Historia de una cortesana
Historia de una cortesana Mis primeros recuerdos se remontan al año 1767, en que tenía tres o cuatro de edad. Jamás he podido saber la fecha exacta de mi nacimiento. A través de una percepción vaporosa como la niebla, véome en compañía de mi madre, efectuando una prolongada marcha por entre montañas, ora llevada a hombros, ora caminando a su lado, asida de la mano o tirando de su vestido. De vez en cuando, algún arroyo detenía nuestro paso, y entonces mi madre, cogiéndome en brazos, lo atravesaba y me soltaba al llegar a la otra orilla. Eso debía acaecer en invierno o a fines de otoño. Sentía frío continuamente, y algunas veces también me atormentaba el hambre.

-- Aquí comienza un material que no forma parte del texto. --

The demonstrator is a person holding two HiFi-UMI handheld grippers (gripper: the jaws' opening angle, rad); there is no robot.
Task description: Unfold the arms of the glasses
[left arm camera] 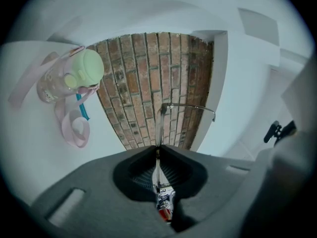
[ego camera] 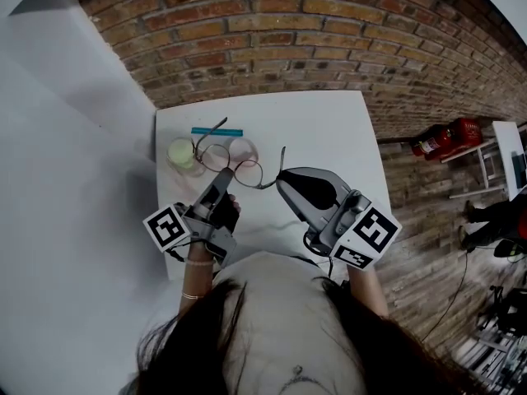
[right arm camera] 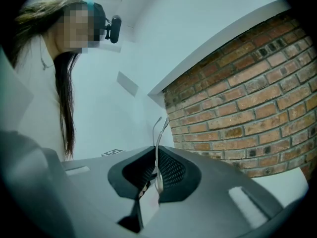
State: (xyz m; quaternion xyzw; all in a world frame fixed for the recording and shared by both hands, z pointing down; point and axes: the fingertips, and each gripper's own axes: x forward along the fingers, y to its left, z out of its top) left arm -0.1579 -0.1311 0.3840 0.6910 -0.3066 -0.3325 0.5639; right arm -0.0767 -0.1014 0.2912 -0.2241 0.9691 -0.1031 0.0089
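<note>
My left gripper [ego camera: 221, 181] is clenched on the wire glasses [ego camera: 232, 163] at the rim, and my right gripper [ego camera: 282, 179], at 3 o'clock from it, pinches the arm [right arm camera: 161, 133], whose tip points toward 12.

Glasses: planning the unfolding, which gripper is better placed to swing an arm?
Right, probably: the right gripper is shut on an arm, while the left gripper steadies the glasses at the front.
</note>
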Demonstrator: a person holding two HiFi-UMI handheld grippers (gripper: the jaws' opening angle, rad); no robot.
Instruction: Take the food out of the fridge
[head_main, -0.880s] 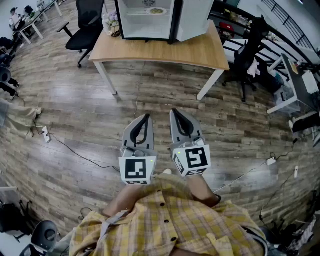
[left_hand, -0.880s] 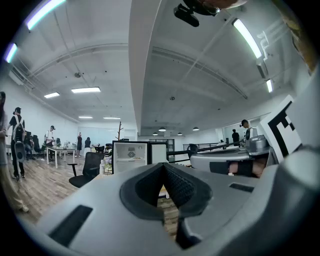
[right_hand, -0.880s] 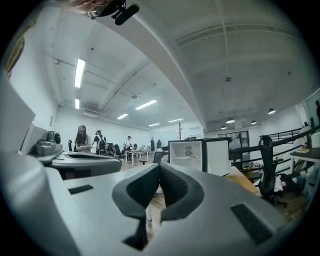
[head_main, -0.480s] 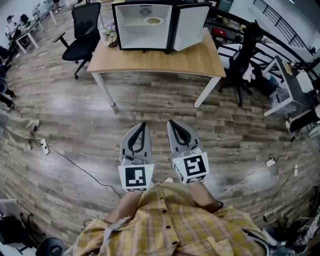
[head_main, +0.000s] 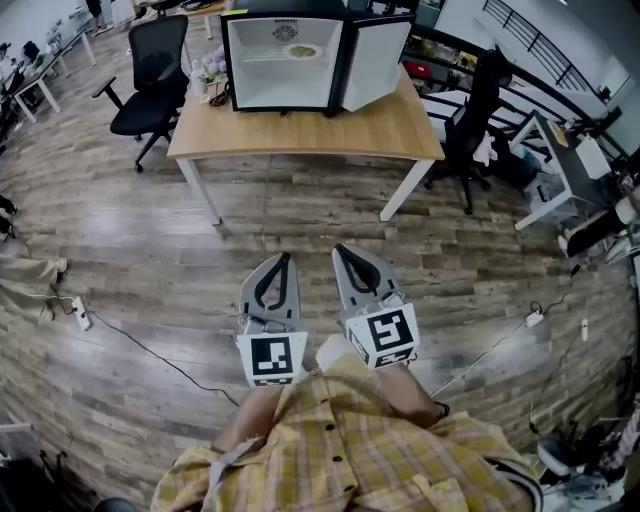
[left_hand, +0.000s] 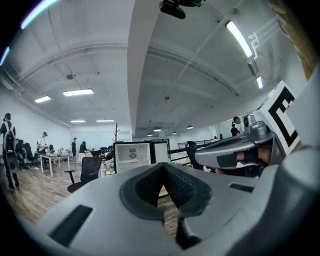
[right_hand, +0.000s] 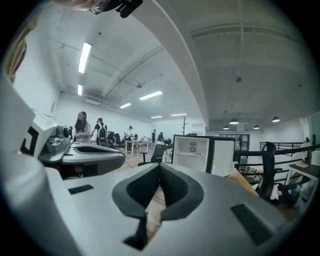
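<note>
The head view looks down on the wood floor (head_main: 150, 230), the person's yellow checked shirt (head_main: 340, 450) and both claws from above. The two gripper views look across the room and show the ceiling lights (left_hand: 77, 92) and some people far off (right_hand: 81, 125), which the head view does not. The left claw (head_main: 288, 257) has its two jaws pressed together with nothing between them, and the left gripper view shows the dark pads meeting. The right claw (head_main: 341, 249) is pressed together too, and it is also empty. They sit side by side in the lower middle of the frame, just above the shirt, and both point up the frame. The fridge (head_main: 285, 60) stands on a wooden table (head_main: 330, 125) at the top middle of the frame, with its door (head_main: 375, 62) swung open to the right. The food (head_main: 303, 50) is a small dish on the upper shelf inside the fridge. It is well apart from both claws, straight up the frame from them, with bare floor in between. There is one fridge, one table, one dish of food and two claws. Two black chairs stand by the table, one at the upper left (head_main: 145, 70) and one at the upper right (head_main: 470, 120).
</note>
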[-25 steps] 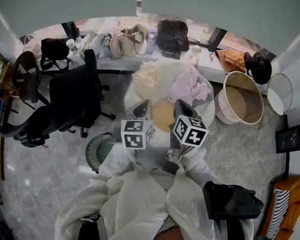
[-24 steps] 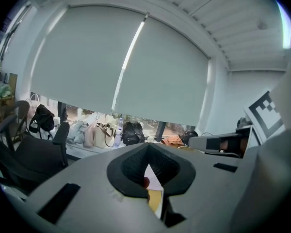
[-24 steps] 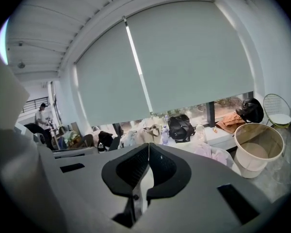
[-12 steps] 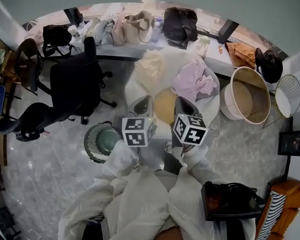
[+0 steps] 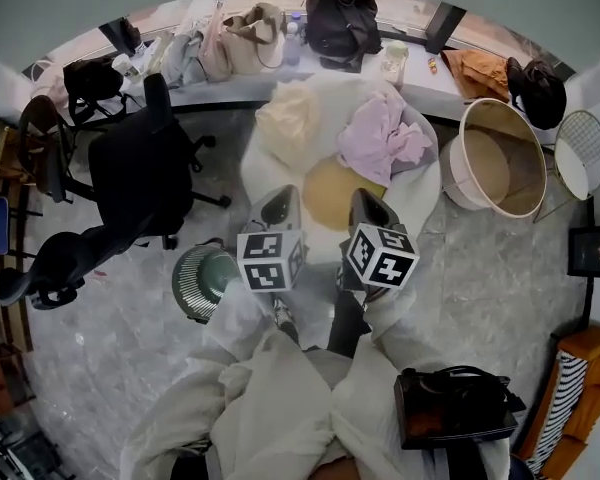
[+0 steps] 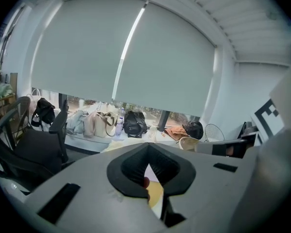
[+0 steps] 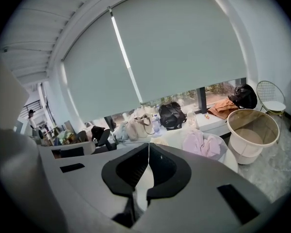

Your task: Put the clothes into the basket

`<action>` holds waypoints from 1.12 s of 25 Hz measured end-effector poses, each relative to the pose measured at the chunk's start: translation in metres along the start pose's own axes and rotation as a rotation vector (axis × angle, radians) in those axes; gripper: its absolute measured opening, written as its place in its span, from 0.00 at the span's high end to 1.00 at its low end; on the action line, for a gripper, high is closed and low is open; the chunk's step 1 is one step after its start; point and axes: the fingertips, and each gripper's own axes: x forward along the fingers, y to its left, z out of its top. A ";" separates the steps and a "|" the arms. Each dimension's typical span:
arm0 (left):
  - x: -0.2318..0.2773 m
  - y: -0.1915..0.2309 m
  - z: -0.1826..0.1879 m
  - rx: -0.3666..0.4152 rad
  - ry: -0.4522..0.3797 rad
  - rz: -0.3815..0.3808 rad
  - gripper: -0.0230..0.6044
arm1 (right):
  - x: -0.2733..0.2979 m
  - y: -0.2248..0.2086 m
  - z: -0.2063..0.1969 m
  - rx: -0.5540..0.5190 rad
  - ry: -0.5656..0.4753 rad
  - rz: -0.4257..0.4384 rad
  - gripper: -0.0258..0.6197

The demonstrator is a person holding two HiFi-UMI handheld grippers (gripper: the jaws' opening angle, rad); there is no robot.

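Note:
A round white table [image 5: 420, 203] carries a cream garment [image 5: 290, 118], a pink garment [image 5: 380, 133] and a flat yellow piece [image 5: 332, 190]. The pink garment [image 7: 201, 143] also shows in the right gripper view. The round white basket [image 5: 520, 203] stands on the floor right of the table, with nothing in it; its rim [image 7: 254, 113] shows here too. My left gripper [image 5: 285, 196] and right gripper [image 5: 362, 198] hover side by side over the table's near edge, short of the clothes. Both are shut with nothing in them, left [image 6: 148, 147] and right [image 7: 148, 147].
Black office chairs [image 5: 140, 173] stand to the left, with a green round stool [image 5: 202, 278] near my left arm. The window sill holds bags [image 5: 245, 48], a black bag [image 5: 338, 23] and an orange cloth [image 5: 477, 68]. A wire side table [image 5: 583, 158] stands beyond the basket, and a dark bag [image 5: 455, 408] lies at lower right.
Both grippers have sunk a little toward the table's near edge. They stay shut and have taken hold of nothing. The clothes and basket have not moved.

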 end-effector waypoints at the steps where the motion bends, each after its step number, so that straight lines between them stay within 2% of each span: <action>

Cuando atravesábamos por alguna ciudad o algún pueblo, mi madre se paraba frente a una panadería y con suplicante voz pedía un pan, que casi siempre le daban.
Raras veces pernoctábamos en poblado, pero solíamos hacerlo en las granjas solitarias, a cuyos moradores rogaba mi madre que nos permitiesen acostar en el granero o en el establo. Las noches que pasábamos en un establo, eran para mí un festín, pensando en el vaso de leche de vaca recién ordeñada con que a la mañana siguiente, antes de reanudar la marcha, solían obsequiarme el cortijero o la moza del cortijo.